▸ **REQUIREMENT**
Word for word, give the data again without its pictures.

= Beginning of Section =

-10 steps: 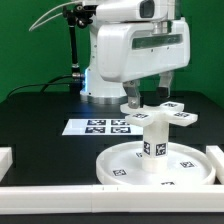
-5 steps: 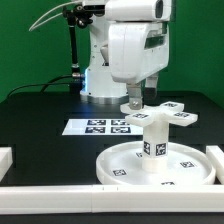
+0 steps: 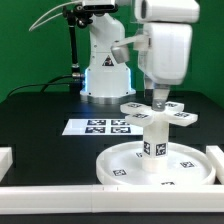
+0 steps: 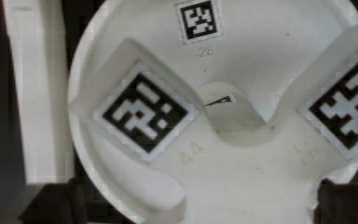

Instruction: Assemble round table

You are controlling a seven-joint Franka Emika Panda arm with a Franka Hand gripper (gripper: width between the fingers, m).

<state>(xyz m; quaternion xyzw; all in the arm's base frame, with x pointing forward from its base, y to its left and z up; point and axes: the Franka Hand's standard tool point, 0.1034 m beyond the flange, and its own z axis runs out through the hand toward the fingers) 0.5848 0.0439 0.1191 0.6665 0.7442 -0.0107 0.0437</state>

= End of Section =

▸ **TASK OUTPUT**
-10 steps: 
-5 steps: 
+0 steps: 
+0 steps: 

Instruction: Assemble round table

You are controlling a seven-joint Franka Emika Panda arm with a Franka Hand gripper (gripper: width between the fingers, m).

<state>(xyz m; quaternion xyzw; all in the arm's base frame, with x pointing forward from its base, y to its left and z up; point and axes: the Franka Hand's standard tool point, 0.1034 m beyond the flange, and its own z axis runs out through the hand toward the fingers) 0.5848 0.0439 0.1191 0.6665 0.7442 -0.0107 0.0437</state>

Output is finished, and nothing else is required.